# Sony Ericsson Xperia  X10 Mini Lands in India‎



## eggman (Jun 10, 2010)

> Sony Ericsson has silently launched its smallest Android handset, the Xperia X10 Mini in India.
> 
> 
> The phone, which also happens to be one of the smallest Android phone (if not the smallest) available now, features a 2.6 inch QVGA touchscreen, a 600Mhz processor, 128MB of internal memory - expandable to 32GB using microSD cards, Wi-Fi and GPS. It has a 5 megapixel camera with autofocus and LED flash at the rear and features Bluetooth as well as USB connectivity.
> ...


More on the original Link

Techtree.com India > News > Consumer Electronics > Sony Ericsson Xperia X10 Mini Lands in India


----------



## gagan007 (Jun 10, 2010)

it is a chic fone right...cute looking...small


----------



## kalpik (Jun 10, 2010)

OMG!! Its so small! :O

*pic.gsmarena.com/vv/reviewsimg/mwc-10-se-event/gsmarena_021.jpg


----------



## krates (Jun 10, 2010)

i Don't think it is of much of actual usage  !!!


----------



## lucifer_is_back (Jun 10, 2010)

waay too small


----------



## kalpik (Jun 10, 2010)

I mean how exactly do you type on this thing! Your pinky finger will be bigger than two alphabets combined!


----------



## desiibond (Jun 10, 2010)

kalpik said:


> I mean how exactly do you type on this thing! Your pinky finger will be bigger than two alphabets combined!



it doesn't come with qwerty. the vanilla old style non-qwerty pad only!


----------



## dreamcatcher (Jun 10, 2010)

If you have to type, get the X10 mini pro. And I have the thing, its extremely fluid with great customizations by SE. Simply great.


----------



## eggman (Jun 10, 2010)

Few things that are holding me back from buying this cutie are
1)Android 1.6....can it be updated to 2.1 or 2.2!!!
2)Waiting for PRO


----------



## dreamcatcher (Jun 10, 2010)

@eggman- Will get a 2.1 upgrade in Q4. 
Btw, why dont u try the mini somewhere. It may suit your needs.


----------



## eggman (Jun 10, 2010)

^^I'm a SMS freak. Can't live w/o it! Hence Pro. Talking of which, does MINI have Threaded SMS or normal one?

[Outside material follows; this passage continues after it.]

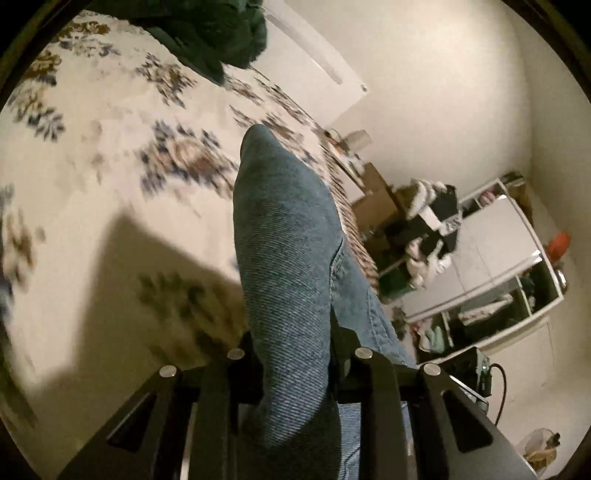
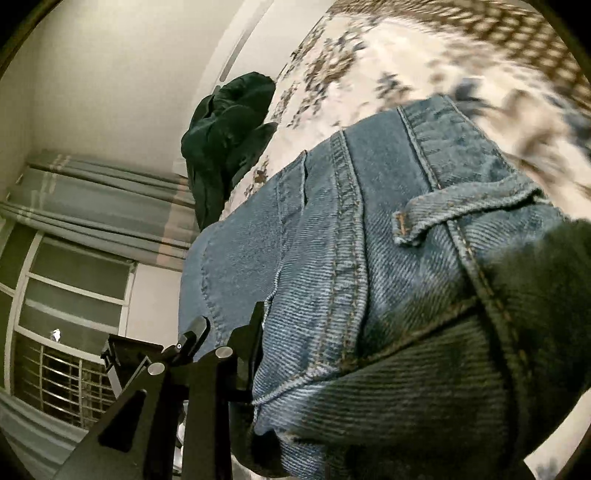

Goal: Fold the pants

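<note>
Blue denim pants (image 1: 284, 251) hang from my left gripper (image 1: 295, 354), which is shut on a fold of the fabric and holds it above a floral bedspread (image 1: 110, 147). In the right wrist view the pants' waistband and belt loop (image 2: 424, 221) fill the frame. My right gripper (image 2: 258, 332) is shut on the denim; only its left finger (image 2: 255, 328) shows, the other is hidden under the cloth. The views are motion-blurred.
A dark green garment (image 1: 214, 33) lies at the far end of the bed; it also shows in the right wrist view (image 2: 229, 136). White shelves with clutter (image 1: 480, 258) stand beside the bed. Grey curtains (image 2: 103, 206) and a barred window (image 2: 66, 332) are at left.
</note>
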`<act>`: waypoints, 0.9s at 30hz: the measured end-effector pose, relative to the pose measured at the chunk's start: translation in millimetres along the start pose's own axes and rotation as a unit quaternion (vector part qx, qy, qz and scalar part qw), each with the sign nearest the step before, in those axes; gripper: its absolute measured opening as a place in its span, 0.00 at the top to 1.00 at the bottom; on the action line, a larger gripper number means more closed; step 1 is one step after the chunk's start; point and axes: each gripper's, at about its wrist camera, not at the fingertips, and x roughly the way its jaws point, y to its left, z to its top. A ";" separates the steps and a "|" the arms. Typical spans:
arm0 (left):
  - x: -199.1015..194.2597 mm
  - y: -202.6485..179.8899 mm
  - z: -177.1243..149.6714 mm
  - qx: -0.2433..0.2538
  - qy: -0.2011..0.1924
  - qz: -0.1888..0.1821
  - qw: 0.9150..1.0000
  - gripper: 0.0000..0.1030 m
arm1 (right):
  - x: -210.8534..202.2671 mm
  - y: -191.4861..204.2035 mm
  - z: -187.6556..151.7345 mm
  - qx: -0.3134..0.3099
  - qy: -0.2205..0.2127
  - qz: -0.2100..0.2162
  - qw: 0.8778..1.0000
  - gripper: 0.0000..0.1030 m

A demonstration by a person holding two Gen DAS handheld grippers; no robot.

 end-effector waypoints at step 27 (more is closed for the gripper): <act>41.4 110.0 45.7 0.114 0.134 0.308 0.935 0.20 | 174.0 31.7 12.4 -0.080 0.076 -0.332 0.937 0.00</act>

And, are u sure about the upgrade thing!


----------



## dreamcatcher (Jun 10, 2010)

*blogs.sonyericsson.com/products/2010/05/05/sony-ericsson-xperia™-x10-to-get-uxp-upgrade-in-q4-2010/

Official SE blog.btw, check out the vids of the mini there.


----------



## eggman (Jun 10, 2010)

Any idea , when will Mini Pro launch??And what is the expected price?


----------



## sujoyp (Jun 10, 2010)

X10mini is a cute little phone with all features...SMS & E-mail junkie should go for X10 Mini pro with qwerty keypad.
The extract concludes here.